Goal of the exercise: Report each line of the records below that holds the word "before".

Supplied information:
* * * * *
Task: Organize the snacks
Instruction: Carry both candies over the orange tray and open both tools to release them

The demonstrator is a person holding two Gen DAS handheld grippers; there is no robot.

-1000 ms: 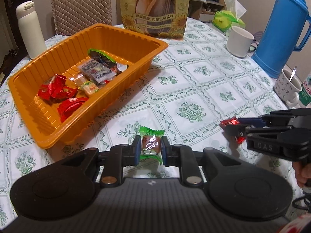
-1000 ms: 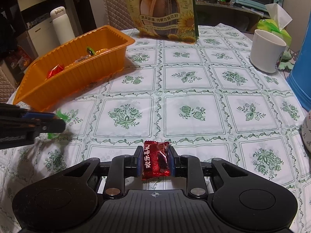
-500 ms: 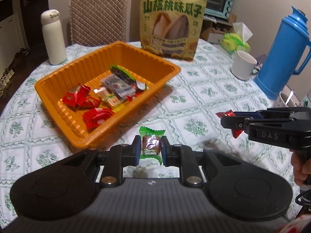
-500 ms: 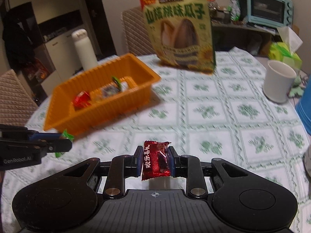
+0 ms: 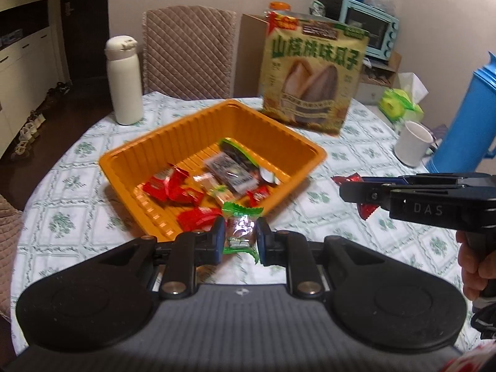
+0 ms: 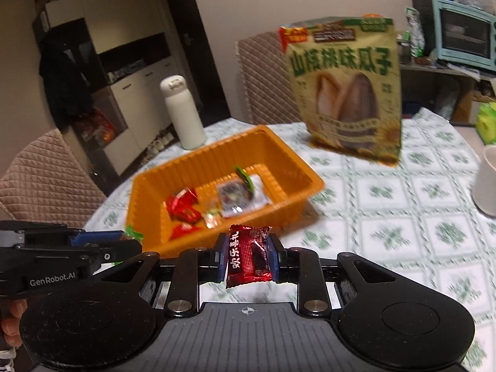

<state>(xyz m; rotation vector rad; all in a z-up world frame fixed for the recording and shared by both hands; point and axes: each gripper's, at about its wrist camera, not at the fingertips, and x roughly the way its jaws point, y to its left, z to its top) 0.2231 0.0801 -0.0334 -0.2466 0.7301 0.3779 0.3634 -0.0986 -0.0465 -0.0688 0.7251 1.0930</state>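
Observation:
An orange tray (image 5: 173, 142) sits on the table and holds several wrapped snacks, red ones (image 5: 169, 187) among them. My left gripper (image 5: 240, 238) is shut on a green-wrapped candy (image 5: 240, 228), raised near the tray's front edge. My right gripper (image 6: 246, 257) is shut on a red-wrapped candy (image 6: 248, 255), raised in front of the tray (image 6: 198, 167). In the left wrist view the right gripper (image 5: 350, 187) shows at the right, to the right of the tray. In the right wrist view the left gripper (image 6: 124, 241) shows at the lower left.
A big sunflower-seed bag (image 5: 314, 77) stands behind the tray. A white bottle (image 5: 124, 80) stands at the back left. A white mug (image 5: 414, 142), a blue thermos (image 5: 465, 117) and a tissue pack (image 5: 400, 105) stand at the right. Quilted chairs (image 5: 189, 49) surround the table.
Both grippers have risen from the table with their candies and moved toward the tray. The view now looks down on the tray from higher up.

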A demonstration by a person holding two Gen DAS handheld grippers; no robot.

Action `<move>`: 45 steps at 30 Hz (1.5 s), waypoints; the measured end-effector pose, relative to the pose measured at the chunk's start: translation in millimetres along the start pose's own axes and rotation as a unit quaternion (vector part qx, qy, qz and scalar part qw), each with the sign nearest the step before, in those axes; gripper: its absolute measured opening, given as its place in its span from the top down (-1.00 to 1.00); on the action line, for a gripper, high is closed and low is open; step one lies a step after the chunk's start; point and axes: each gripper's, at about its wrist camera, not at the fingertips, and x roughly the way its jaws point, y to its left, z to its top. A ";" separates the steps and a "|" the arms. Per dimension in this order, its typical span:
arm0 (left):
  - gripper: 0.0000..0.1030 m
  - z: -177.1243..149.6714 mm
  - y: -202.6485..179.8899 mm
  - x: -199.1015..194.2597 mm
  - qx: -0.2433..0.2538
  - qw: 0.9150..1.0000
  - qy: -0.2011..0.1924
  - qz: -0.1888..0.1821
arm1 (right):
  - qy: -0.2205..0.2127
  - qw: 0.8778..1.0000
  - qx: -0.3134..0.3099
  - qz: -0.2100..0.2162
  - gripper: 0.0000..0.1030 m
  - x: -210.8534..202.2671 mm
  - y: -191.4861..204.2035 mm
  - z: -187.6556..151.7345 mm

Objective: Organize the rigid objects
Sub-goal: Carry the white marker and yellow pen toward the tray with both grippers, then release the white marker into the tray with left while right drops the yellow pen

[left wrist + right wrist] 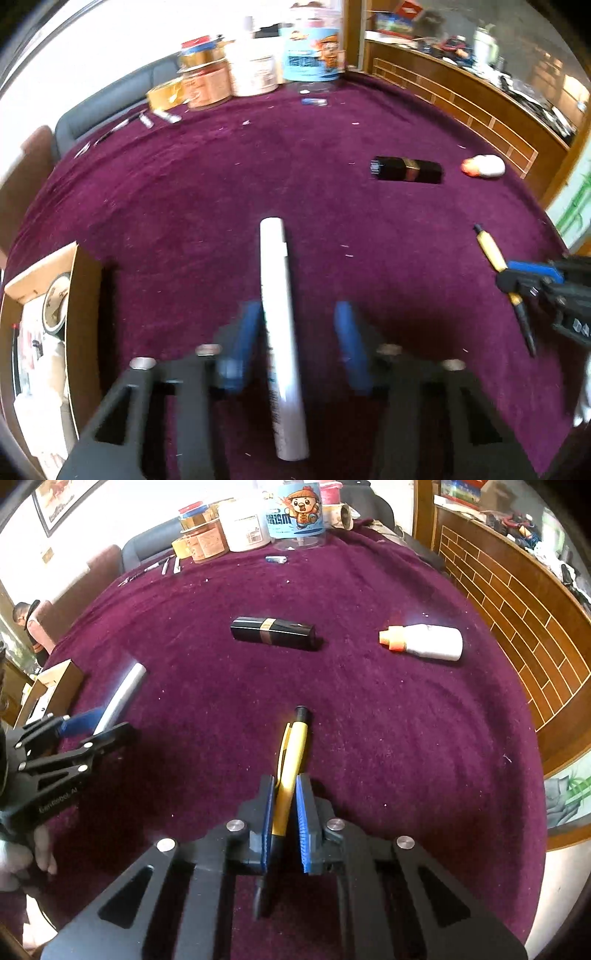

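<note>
Pen (291, 771) sits clamped between right claw (285, 812) pads, tip forward.

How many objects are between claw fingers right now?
2. Yellow pen clamped in the right claw; white tube between the left claw's fingers, gap showing on one side. Nothing else appears hidden there.

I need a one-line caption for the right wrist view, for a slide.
Right tool shut on a yellow pen above a purple cloth, black tube and white bottle beyond.
</note>
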 end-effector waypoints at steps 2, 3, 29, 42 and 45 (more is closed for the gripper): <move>0.79 -3.0 -4.1 -4.0 0.003 1.000 0.004 -0.010 | -0.002 1.000 0.000 -0.006 0.81 1.1 1.9 1.3; 0.79 -4.9 -3.8 -6.3 0.000 1.000 0.004 -0.016 | -0.004 1.000 -0.001 -0.010 0.81 1.4 3.5 1.8; 0.78 -149.0 179.2 -207.1 -0.257 0.951 -0.168 -0.039 | -0.095 0.973 -0.096 0.186 0.84 -92.3 145.0 -12.9; 0.78 -194.3 261.9 -135.1 -0.360 0.930 -0.076 0.000 | 0.015 0.944 -0.174 0.279 0.83 -50.3 283.5 -27.5; 0.78 -190.8 267.5 -121.7 -0.362 0.930 -0.060 -0.002 | 0.046 0.941 -0.176 0.285 0.83 -31.6 304.0 -29.8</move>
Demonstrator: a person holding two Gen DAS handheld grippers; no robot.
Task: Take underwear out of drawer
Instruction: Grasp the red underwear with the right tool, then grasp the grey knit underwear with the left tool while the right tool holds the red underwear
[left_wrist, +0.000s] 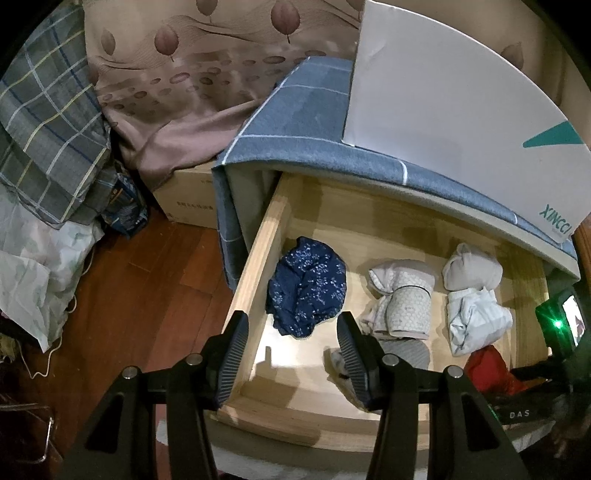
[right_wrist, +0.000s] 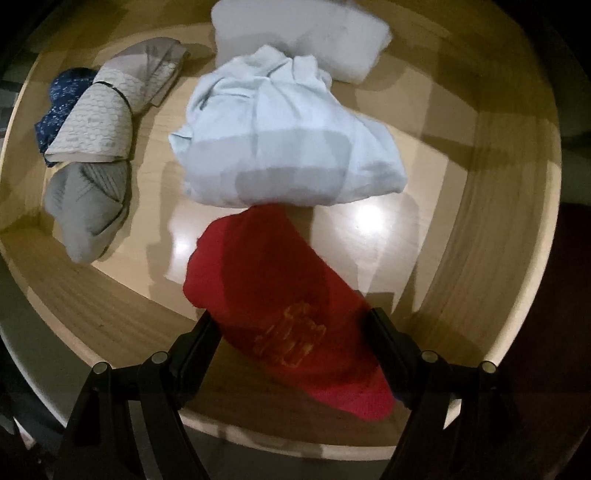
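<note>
The wooden drawer (left_wrist: 258, 251) stands pulled out, with several rolled pieces of underwear in it. A red piece (right_wrist: 273, 295) with a yellow print lies at the front wall, between the fingers of my right gripper (right_wrist: 291, 317). That gripper points straight down and is open; I see no pad pressing the cloth. Behind the red piece are a pale blue one (right_wrist: 280, 140) and an off-white roll (right_wrist: 306, 40). A honeycomb-patterned roll (right_wrist: 96, 125), a grey roll (right_wrist: 85, 214) and a navy floral piece (left_wrist: 306, 288) lie to the left. My left gripper (left_wrist: 291, 321) hovers open over the drawer's front left corner, empty.
A white carton (left_wrist: 461, 110) sits on the blue checked cloth (left_wrist: 295, 122) covering the cabinet top. Left of the drawer are red-brown floorboards (left_wrist: 147, 288), a cardboard box (left_wrist: 188, 199), plaid bedding (left_wrist: 48, 129) and a patterned curtain (left_wrist: 184, 74).
</note>
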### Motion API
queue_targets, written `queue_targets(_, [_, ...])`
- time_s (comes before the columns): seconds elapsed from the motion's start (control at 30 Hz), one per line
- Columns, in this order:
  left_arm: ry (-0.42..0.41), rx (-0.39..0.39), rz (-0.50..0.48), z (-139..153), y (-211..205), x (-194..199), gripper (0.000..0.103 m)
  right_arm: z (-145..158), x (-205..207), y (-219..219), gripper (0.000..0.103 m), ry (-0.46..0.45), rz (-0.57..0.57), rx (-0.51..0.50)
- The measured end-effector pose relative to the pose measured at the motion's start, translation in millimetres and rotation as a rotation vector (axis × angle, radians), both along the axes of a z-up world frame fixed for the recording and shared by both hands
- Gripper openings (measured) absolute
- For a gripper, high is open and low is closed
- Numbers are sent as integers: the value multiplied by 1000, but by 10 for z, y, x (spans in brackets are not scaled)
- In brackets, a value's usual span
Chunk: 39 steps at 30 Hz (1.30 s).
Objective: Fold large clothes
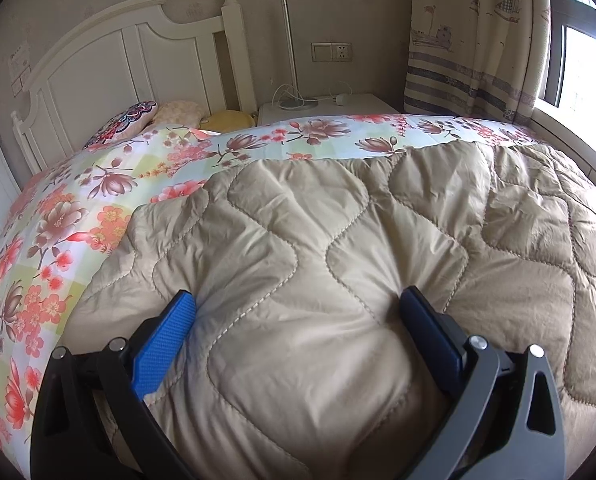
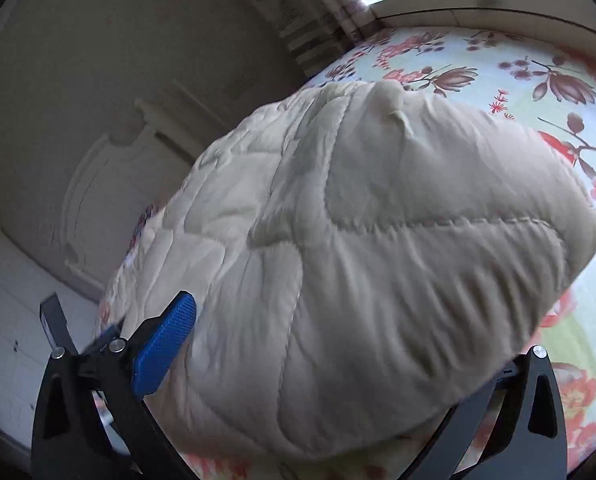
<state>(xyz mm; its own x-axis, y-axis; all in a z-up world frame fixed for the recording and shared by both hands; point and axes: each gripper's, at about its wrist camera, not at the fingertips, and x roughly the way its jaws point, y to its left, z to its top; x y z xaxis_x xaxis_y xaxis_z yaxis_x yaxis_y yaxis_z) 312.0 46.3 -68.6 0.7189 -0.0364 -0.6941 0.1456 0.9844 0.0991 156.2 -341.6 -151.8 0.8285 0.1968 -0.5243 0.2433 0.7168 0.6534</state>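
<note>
Beige quilted comforter, puffy, matte, wavy stitched channels, spread over floral-print bed sheet on bed with white panelled wooden headboard. Left gripper: blue textured pads wide apart, pressed into the padding, a bulge between them. Right gripper: one blue pad visible, the other hidden behind a raised wrinkled fold of comforter; closure cannot be told.

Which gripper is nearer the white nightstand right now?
Left, probably. The left gripper faces the nightstand across the beige quilt. The right gripper view shows no nightstand.
</note>
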Motion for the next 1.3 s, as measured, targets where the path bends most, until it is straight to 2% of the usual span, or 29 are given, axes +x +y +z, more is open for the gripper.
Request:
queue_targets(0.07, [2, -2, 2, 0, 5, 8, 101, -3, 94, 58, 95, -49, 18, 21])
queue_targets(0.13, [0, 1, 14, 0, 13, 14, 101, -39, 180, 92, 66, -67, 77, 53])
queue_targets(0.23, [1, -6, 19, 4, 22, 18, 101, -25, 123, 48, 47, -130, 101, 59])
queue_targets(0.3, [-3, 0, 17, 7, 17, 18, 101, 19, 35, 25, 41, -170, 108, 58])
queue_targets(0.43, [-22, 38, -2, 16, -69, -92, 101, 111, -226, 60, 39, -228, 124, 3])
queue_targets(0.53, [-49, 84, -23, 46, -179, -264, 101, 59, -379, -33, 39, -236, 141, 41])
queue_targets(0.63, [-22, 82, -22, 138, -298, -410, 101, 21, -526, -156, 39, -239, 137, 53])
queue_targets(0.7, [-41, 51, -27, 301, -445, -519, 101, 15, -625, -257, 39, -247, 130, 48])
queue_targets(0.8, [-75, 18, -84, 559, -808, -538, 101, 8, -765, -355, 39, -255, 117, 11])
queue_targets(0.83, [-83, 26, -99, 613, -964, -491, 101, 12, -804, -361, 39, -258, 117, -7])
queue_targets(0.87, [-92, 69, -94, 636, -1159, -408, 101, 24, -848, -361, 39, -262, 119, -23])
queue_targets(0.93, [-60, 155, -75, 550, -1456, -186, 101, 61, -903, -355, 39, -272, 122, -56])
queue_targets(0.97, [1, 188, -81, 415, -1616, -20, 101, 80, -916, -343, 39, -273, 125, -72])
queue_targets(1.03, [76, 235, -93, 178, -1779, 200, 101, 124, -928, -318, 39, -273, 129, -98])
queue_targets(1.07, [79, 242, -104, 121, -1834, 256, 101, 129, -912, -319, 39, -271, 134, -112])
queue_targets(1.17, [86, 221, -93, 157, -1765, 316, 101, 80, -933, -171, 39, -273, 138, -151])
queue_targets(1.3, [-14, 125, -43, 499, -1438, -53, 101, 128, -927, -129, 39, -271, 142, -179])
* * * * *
Your solution:
Action `<move>`: 45 steps at 30 Hz (1.5 s), waypoints; the measured end-effector pose, relative to the pose measured at the chunk's start: translation in millimetres along the start pose's own axes and rotation as a unit quaternion (vector part qx, qy, qz and scalar part qw), each with the sign nearest the step before, in those axes; gripper: its absolute measured opening, given as its place in its span from the top down (-1.00 to 1.00); on the action line, for a gripper, high is closed and low is open; step one lies a step after the chunk's start; point and axes: each gripper's, at about its wrist camera, not at the fingertips, and x roughly the way its jaws point, y to its left, z to its top. A ";" separates the steps and a "|" the arms. Per dimension in this order, its typical span:
- time_s (comes before the columns): seconds elapsed from the motion's start (control at 30 Hz), one per line

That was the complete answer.